* Task to carry out *
The data below should be printed in full, exactly, and without any of its images.

━━━

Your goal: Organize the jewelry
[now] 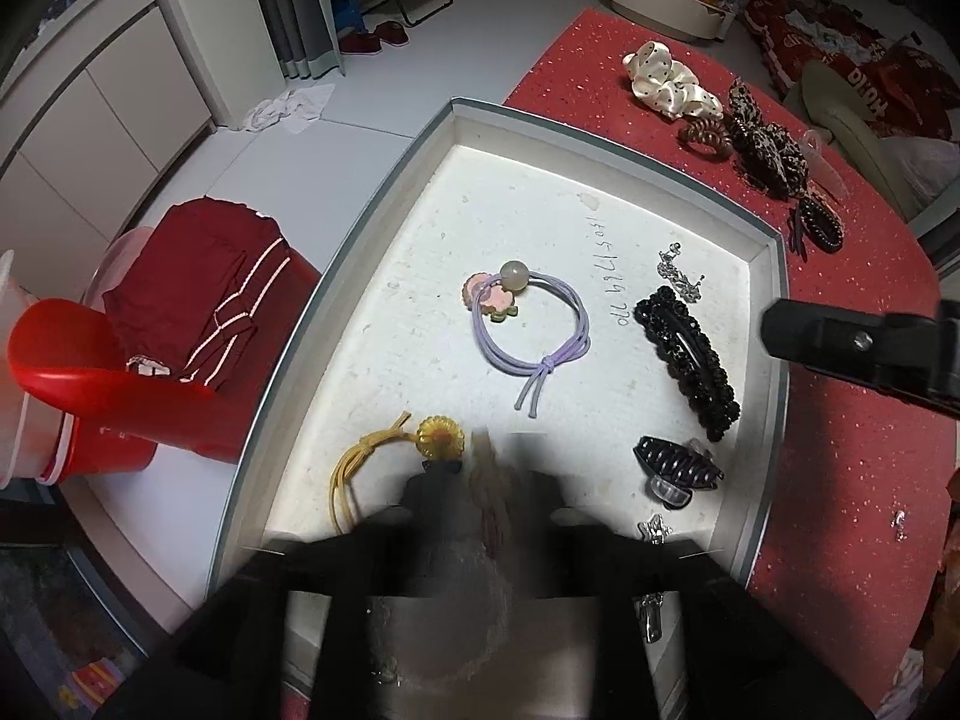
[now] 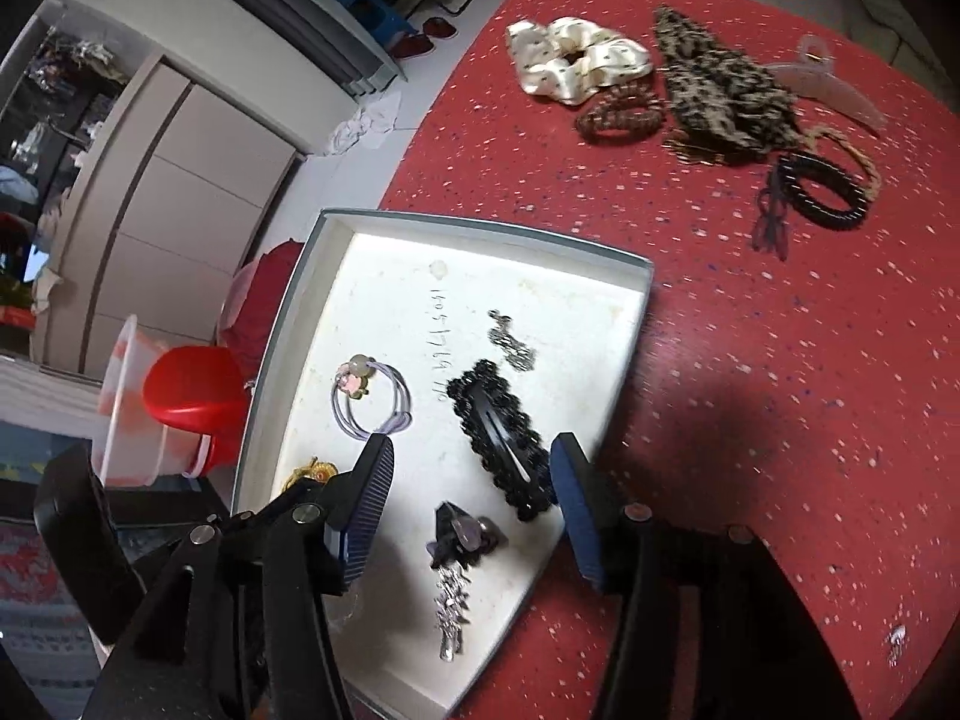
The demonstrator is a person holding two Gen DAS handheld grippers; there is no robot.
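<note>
A white tray [image 1: 456, 138] with a grey rim lies on the red table [image 2: 780, 360]. In it lie a purple hair tie [image 1: 534, 324] with a pink flower, a yellow hair tie [image 1: 384, 456], a black beaded clip [image 1: 690, 360], a black claw clip [image 1: 678, 468] and silver pieces [image 1: 678, 276]. My left gripper [image 1: 486, 480] is low over the tray's near end, shut on a blurred beige-pink hair accessory [image 1: 486, 492]. My right gripper [image 2: 474, 510] is open and empty above the tray's near right corner, over the claw clip [image 2: 462, 534].
On the table beyond the tray lie a cream scrunchie [image 2: 576, 54], a brown coil tie [image 2: 621, 114], a leopard-print bow [image 2: 714, 90], a clear claw clip [image 2: 828, 84] and a black bead band [image 2: 822, 186]. A red stool [image 1: 90, 384] with folded clothes stands left.
</note>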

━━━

* Result for this exercise *
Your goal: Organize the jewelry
[now] 
[now] 
The demonstrator is a person holding two Gen DAS handheld grippers; there is no robot.
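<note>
A white tray [image 1: 456, 138] with a grey rim lies on the red table [image 2: 780, 360]. In it lie a purple hair tie [image 1: 534, 324] with a pink flower, a yellow hair tie [image 1: 384, 456], a black beaded clip [image 1: 690, 360], a black claw clip [image 1: 678, 468] and silver pieces [image 1: 678, 276]. My left gripper [image 1: 486, 480] is low over the tray's near end, shut on a blurred beige-pink hair accessory [image 1: 486, 492]. My right gripper [image 2: 474, 510] is open and empty above the tray's near right corner, over the claw clip [image 2: 462, 534].
On the table beyond the tray lie a cream scrunchie [image 2: 576, 54], a brown coil tie [image 2: 621, 114], a leopard-print bow [image 2: 714, 90], a clear claw clip [image 2: 828, 84] and a black bead band [image 2: 822, 186]. A red stool [image 1: 90, 384] with folded clothes stands left.
</note>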

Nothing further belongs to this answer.